• **Your task**
Restate the data below, keeping every line the same.

• **Data excerpt**
- Opening Delimiter -

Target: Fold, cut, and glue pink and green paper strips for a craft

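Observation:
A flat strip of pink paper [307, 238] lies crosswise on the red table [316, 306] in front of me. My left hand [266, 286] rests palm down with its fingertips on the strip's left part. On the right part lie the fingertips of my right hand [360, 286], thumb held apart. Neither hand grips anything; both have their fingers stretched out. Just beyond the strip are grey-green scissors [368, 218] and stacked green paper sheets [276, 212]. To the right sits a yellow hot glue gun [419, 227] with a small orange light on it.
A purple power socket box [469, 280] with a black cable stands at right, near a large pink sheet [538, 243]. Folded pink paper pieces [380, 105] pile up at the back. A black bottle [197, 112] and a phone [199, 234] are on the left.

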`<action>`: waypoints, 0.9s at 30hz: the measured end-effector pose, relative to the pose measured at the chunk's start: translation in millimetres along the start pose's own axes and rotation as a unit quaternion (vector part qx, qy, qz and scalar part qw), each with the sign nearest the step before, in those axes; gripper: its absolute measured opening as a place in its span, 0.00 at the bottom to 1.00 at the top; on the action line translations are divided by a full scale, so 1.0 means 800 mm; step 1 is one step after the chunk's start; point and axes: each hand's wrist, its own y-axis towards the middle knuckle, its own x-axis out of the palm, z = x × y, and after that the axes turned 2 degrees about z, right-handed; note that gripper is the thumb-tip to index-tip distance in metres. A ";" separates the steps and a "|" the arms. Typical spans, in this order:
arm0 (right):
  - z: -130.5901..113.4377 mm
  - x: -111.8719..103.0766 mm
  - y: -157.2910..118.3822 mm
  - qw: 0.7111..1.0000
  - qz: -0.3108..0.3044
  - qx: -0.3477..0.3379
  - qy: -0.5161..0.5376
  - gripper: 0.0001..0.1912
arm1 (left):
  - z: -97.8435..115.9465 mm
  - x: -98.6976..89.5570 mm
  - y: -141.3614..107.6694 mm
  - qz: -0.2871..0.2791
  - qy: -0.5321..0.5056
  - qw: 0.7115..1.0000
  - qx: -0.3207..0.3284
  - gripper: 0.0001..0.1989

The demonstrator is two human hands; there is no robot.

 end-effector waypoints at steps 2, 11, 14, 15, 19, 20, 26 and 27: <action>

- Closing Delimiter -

• **Solved problem**
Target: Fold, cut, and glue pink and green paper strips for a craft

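Observation:
A flat strip of pink paper [307, 238] lies crosswise on the red table [316, 306] in front of me. My left hand [266, 286] rests palm down with its fingertips on the strip's left part. On the right part lie the fingertips of my right hand [360, 286], thumb held apart. Neither hand grips anything; both have their fingers stretched out. Just beyond the strip are grey-green scissors [368, 218] and stacked green paper sheets [276, 212]. To the right sits a yellow hot glue gun [419, 227] with a small orange light on it.
A purple power socket box [469, 280] with a black cable stands at right, near a large pink sheet [538, 243]. Folded pink paper pieces [380, 105] pile up at the back. A black bottle [197, 112] and a phone [199, 234] are on the left.
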
`<action>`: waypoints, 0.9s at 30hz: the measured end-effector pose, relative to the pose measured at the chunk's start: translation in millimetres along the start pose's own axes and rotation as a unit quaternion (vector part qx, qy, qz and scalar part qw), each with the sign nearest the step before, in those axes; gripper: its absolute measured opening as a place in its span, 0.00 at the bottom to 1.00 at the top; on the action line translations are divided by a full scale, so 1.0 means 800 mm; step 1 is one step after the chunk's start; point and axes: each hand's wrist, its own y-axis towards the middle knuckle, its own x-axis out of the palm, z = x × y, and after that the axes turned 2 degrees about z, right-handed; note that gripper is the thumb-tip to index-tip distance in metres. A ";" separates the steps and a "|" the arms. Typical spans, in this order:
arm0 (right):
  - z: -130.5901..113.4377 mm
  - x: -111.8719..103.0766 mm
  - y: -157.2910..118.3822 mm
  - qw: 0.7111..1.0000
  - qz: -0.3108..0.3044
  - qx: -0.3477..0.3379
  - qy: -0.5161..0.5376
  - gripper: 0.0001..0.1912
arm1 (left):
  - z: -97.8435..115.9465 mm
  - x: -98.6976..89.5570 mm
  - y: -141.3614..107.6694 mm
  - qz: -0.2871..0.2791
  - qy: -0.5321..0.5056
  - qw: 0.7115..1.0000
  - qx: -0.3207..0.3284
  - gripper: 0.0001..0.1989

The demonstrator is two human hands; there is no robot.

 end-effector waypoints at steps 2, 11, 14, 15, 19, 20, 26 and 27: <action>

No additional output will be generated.